>>>
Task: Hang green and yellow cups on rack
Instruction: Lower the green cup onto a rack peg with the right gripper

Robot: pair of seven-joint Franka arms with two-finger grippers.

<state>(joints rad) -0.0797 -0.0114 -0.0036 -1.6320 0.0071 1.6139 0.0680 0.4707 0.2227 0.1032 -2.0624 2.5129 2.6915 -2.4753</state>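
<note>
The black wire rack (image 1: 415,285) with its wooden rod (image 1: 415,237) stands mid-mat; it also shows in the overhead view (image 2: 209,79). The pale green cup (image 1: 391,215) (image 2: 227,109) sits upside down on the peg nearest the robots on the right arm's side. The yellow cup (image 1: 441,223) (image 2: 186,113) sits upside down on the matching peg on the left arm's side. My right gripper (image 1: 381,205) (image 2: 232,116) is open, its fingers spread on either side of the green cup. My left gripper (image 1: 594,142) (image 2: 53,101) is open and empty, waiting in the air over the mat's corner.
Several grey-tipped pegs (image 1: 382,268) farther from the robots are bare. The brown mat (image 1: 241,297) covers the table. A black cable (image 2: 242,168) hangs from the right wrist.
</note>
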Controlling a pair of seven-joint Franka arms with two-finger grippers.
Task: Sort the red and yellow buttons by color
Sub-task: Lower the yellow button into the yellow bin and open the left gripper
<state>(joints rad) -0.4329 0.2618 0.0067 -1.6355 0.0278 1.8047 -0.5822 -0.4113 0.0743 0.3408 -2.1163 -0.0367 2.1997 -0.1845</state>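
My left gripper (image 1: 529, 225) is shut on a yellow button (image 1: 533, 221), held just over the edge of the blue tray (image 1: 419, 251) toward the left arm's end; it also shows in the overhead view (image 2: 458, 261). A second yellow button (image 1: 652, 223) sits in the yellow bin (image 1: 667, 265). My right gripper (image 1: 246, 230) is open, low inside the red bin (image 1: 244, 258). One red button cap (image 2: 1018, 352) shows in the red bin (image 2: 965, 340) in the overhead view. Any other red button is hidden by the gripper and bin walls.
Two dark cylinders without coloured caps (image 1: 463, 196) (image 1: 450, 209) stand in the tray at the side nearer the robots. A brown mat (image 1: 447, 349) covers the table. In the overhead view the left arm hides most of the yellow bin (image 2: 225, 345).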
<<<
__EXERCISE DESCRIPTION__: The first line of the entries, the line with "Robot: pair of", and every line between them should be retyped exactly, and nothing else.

__EXERCISE ANSWER__:
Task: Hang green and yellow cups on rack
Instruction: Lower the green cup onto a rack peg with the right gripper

Robot: pair of seven-joint Franka arms with two-finger grippers.

There is no more to this exercise.